▶ **Task description**:
Give the data again exactly as it appears.
(Data shown)
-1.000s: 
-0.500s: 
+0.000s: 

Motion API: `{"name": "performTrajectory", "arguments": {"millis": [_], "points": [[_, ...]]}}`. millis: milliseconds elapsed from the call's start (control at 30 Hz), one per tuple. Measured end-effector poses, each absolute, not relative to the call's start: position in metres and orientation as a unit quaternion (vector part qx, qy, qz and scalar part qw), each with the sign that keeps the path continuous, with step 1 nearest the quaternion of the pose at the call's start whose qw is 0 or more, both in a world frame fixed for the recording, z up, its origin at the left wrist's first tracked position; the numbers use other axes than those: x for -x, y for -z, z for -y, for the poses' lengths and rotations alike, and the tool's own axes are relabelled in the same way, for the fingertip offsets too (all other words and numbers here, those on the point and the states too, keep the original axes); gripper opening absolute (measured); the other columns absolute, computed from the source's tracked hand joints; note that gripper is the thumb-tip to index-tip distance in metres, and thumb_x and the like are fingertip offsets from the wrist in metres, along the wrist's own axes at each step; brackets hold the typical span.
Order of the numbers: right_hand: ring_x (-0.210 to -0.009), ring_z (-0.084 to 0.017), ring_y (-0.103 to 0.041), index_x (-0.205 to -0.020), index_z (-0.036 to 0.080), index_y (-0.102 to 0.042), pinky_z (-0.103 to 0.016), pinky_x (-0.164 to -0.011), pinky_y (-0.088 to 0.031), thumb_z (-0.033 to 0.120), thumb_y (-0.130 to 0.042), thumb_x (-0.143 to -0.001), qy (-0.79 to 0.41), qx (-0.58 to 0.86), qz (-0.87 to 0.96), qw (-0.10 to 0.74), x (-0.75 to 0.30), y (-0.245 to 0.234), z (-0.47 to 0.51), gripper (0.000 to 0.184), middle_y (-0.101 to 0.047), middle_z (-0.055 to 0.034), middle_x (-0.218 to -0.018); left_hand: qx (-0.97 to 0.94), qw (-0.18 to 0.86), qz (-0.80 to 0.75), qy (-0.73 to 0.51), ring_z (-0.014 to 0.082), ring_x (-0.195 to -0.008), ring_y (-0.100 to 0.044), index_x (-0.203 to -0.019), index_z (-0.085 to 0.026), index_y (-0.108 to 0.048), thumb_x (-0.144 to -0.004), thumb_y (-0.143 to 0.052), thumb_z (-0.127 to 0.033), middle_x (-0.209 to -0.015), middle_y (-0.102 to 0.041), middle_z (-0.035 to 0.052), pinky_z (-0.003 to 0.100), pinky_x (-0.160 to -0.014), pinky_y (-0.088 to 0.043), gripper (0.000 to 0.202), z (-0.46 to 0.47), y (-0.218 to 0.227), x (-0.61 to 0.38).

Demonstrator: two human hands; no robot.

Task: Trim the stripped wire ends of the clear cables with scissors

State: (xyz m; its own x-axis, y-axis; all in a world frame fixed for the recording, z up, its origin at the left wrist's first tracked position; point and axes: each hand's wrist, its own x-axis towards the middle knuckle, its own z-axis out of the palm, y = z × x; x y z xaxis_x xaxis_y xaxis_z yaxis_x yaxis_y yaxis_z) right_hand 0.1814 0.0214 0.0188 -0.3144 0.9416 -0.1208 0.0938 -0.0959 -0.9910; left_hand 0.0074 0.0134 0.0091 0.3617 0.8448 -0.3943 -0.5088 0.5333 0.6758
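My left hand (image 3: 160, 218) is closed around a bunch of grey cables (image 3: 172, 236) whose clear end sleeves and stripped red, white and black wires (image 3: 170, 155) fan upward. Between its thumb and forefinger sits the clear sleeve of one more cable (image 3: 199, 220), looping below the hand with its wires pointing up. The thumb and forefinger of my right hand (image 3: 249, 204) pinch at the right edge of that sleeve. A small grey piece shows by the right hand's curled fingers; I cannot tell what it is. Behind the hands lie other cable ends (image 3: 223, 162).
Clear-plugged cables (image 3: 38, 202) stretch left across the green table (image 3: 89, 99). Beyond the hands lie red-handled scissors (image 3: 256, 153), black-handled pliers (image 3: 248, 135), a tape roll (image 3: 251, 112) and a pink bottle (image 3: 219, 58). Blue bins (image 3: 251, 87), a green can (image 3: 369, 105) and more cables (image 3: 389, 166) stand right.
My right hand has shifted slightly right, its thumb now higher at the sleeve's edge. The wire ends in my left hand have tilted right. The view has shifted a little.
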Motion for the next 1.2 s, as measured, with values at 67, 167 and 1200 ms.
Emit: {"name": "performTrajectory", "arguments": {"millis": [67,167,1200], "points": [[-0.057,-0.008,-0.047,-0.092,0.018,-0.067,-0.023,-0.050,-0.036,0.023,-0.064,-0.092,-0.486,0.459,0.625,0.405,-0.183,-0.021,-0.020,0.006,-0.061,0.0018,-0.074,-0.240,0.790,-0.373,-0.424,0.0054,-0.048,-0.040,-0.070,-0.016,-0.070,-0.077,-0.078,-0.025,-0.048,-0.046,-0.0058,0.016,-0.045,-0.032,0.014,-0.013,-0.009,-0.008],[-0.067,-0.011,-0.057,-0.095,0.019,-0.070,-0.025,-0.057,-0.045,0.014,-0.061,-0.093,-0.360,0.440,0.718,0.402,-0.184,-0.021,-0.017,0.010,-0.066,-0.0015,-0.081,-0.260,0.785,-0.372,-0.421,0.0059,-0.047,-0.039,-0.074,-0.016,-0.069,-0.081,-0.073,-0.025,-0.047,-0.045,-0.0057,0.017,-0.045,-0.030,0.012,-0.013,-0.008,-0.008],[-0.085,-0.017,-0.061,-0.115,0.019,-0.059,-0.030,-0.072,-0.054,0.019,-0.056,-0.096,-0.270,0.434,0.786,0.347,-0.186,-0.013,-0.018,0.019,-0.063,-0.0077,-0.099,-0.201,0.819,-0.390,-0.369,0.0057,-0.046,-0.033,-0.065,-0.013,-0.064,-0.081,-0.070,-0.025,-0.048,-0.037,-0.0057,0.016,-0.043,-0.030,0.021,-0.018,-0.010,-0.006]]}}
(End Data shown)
▶ **Problem solution**:
-1.000s: 
-0.500s: 
+0.000s: 

Motion API: `{"name": "performTrajectory", "arguments": {"millis": [_], "points": [[_, ...]]}}`. millis: milliseconds elapsed from the call's start (control at 30 Hz), one per tuple. Measured end-effector poses, each absolute, not relative to the call's start: position in metres and orientation as a unit quaternion (vector part qx, qy, qz and scalar part qw), each with the sign that keeps the path continuous, with step 1 nearest the quaternion of the pose at the call's start whose qw is 0 or more, both in a world frame fixed for the recording, z up, its origin at the left wrist's first tracked position; the numbers use other axes than those: x for -x, y for -z, z for -y, for the poses' lengths and rotations alike, and the tool's own axes are relabelled in the same way, for the fingertip offsets too (all other words and numbers here, those on the point and the states too, keep the original axes); gripper opening absolute (measured); the other columns absolute, computed from the source's tracked hand joints; note that gripper is the thumb-tip to index-tip distance in metres, and thumb_x and the like are fingertip offsets from the wrist in metres, along the wrist's own axes at each step; brackets hold the typical span.
Order of the numbers: right_hand: ring_x (-0.210 to -0.009), ring_z (-0.084 to 0.017), ring_y (-0.103 to 0.041), index_x (-0.205 to -0.020), index_z (-0.036 to 0.080), index_y (-0.102 to 0.042), pinky_z (-0.103 to 0.016), pinky_x (-0.164 to -0.011), pinky_y (-0.088 to 0.031), thumb_z (-0.033 to 0.120), thumb_y (-0.130 to 0.042), thumb_x (-0.143 to -0.001), qy (-0.79 to 0.41), qx (-0.58 to 0.86), qz (-0.87 to 0.96), qw (-0.10 to 0.74), x (-0.75 to 0.30), y (-0.245 to 0.234), z (-0.47 to 0.51), gripper (0.000 to 0.184), middle_y (-0.101 to 0.047), middle_z (-0.055 to 0.034), middle_x (-0.218 to -0.018); left_hand: qx (-0.97 to 0.94), qw (-0.18 to 0.86), qz (-0.80 to 0.75), qy (-0.73 to 0.51), ring_z (-0.014 to 0.082), ring_x (-0.195 to -0.008), ring_y (-0.100 to 0.044), index_x (-0.203 to -0.019), index_z (-0.085 to 0.026), index_y (-0.108 to 0.048), thumb_x (-0.144 to -0.004), thumb_y (-0.143 to 0.052), thumb_z (-0.127 to 0.033), middle_x (-0.209 to -0.015), middle_y (-0.102 to 0.041), middle_z (-0.035 to 0.052), pinky_z (-0.003 to 0.100), pinky_x (-0.160 to -0.014), pinky_y (-0.088 to 0.043), gripper (0.000 to 0.202), z (-0.46 to 0.47), y (-0.218 to 0.227), x (-0.61 to 0.38).

Demonstrator: two human hands; no robot.

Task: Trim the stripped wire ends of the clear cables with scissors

State: (xyz m; its own x-axis, y-axis; all in a world frame fixed for the recording, z up, its origin at the left wrist's first tracked position; point and axes: each hand's wrist, its own x-axis towards the middle knuckle, its own z-axis out of the palm, y = z × x; x y z xaxis_x xaxis_y xaxis_z yaxis_x yaxis_y yaxis_z) right_hand 0.1814 0.0214 0.0188 -0.3144 0.9416 -0.1208 0.0938 -0.0959 -0.9910; left_hand 0.0074 0.0134 0.0091 0.3617 0.8448 -0.3943 -0.5088 0.5333 0.6758
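My left hand (image 3: 160, 218) is closed around a bunch of grey cables (image 3: 172, 236) whose clear end sleeves and stripped red, white and black wires (image 3: 170, 155) fan upward. Between its thumb and forefinger sits the clear sleeve of one more cable (image 3: 199, 220), looping below the hand with its wires pointing up. The thumb and forefinger of my right hand (image 3: 249, 204) pinch at the right edge of that sleeve. A small grey piece shows by the right hand's curled fingers; I cannot tell what it is. Behind the hands lie other cable ends (image 3: 223, 162).
Clear-plugged cables (image 3: 38, 202) stretch left across the green table (image 3: 89, 99). Beyond the hands lie red-handled scissors (image 3: 256, 153), black-handled pliers (image 3: 248, 135), a tape roll (image 3: 251, 112) and a pink bottle (image 3: 219, 58). Blue bins (image 3: 251, 87), a green can (image 3: 369, 105) and more cables (image 3: 389, 166) stand right.
My right hand has shifted slightly right, its thumb now higher at the sleeve's edge. The wire ends in my left hand have tilted right. The view has shifted a little.
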Motion for the next 1.2 s, as measured, with values at 67, 167 and 1200 ms.
Emit: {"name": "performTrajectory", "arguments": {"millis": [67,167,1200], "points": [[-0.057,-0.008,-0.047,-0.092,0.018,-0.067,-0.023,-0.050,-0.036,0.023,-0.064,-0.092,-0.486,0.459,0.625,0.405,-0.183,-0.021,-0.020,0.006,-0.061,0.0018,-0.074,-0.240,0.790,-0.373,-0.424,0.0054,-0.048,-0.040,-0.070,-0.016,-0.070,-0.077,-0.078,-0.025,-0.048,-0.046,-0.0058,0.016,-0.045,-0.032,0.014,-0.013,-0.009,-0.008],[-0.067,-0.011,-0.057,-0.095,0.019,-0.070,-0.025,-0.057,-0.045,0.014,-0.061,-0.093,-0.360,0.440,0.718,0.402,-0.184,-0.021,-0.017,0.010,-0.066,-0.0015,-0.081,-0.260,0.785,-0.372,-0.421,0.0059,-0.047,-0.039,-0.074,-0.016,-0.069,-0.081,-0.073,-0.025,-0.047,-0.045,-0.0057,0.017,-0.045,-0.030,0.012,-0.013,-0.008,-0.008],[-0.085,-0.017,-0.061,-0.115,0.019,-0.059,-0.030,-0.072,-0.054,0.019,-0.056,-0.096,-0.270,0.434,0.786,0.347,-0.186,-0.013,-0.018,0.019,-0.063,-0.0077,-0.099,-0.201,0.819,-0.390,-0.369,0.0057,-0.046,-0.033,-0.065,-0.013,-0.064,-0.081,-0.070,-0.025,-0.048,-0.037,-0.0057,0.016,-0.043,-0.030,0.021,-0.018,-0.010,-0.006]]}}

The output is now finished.